• What is being asked:
Beginning at the top of the data below, restate every line word for word until the line containing "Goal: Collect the" has been included, and omit the pictures.

+ + + + +

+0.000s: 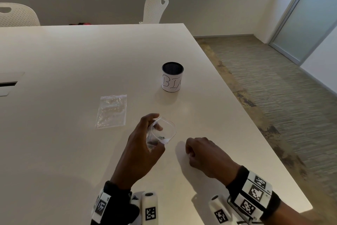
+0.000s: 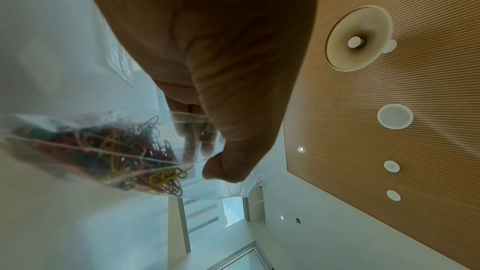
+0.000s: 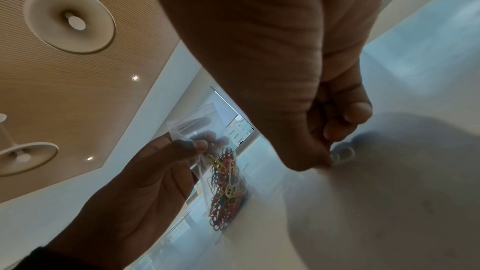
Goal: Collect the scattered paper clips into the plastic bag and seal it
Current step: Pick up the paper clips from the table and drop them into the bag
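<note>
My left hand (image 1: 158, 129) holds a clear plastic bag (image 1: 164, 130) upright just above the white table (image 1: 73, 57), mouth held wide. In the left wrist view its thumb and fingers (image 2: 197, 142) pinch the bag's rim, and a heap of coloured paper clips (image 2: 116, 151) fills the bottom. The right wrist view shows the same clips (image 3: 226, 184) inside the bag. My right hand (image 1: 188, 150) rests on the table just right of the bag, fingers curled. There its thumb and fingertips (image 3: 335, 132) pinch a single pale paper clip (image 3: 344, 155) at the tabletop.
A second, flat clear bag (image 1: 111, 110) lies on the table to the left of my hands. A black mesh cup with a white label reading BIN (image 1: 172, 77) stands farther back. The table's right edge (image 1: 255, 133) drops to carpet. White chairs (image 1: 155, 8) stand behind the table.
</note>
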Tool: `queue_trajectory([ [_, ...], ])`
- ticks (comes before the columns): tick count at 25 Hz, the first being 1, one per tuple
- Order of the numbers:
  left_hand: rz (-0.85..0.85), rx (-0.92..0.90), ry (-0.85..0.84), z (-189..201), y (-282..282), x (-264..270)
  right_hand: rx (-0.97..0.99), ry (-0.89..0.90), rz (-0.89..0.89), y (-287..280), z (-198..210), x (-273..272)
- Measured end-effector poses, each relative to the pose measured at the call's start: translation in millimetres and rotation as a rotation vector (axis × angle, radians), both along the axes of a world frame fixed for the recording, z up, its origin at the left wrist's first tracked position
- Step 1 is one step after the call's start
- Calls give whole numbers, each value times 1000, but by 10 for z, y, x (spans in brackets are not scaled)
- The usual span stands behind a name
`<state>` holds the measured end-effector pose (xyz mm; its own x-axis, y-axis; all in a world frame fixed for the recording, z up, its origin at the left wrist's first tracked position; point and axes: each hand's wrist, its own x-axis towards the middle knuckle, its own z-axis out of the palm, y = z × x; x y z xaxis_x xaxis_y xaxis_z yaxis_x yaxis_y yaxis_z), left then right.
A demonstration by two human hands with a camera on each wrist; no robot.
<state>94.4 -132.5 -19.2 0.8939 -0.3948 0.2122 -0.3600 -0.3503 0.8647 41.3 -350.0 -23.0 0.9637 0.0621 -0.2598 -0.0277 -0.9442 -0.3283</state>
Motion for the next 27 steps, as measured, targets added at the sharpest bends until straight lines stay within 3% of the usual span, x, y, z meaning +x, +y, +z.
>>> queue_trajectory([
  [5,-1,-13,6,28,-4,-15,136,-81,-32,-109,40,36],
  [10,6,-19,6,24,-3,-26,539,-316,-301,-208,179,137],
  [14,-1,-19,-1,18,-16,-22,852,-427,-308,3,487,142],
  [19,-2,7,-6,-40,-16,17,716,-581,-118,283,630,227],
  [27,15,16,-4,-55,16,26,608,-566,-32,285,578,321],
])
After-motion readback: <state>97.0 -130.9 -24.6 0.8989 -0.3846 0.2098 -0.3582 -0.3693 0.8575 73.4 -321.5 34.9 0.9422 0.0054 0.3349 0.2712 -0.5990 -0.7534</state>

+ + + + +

• Task output:
+0.000s: 
+0.000s: 
+0.000s: 
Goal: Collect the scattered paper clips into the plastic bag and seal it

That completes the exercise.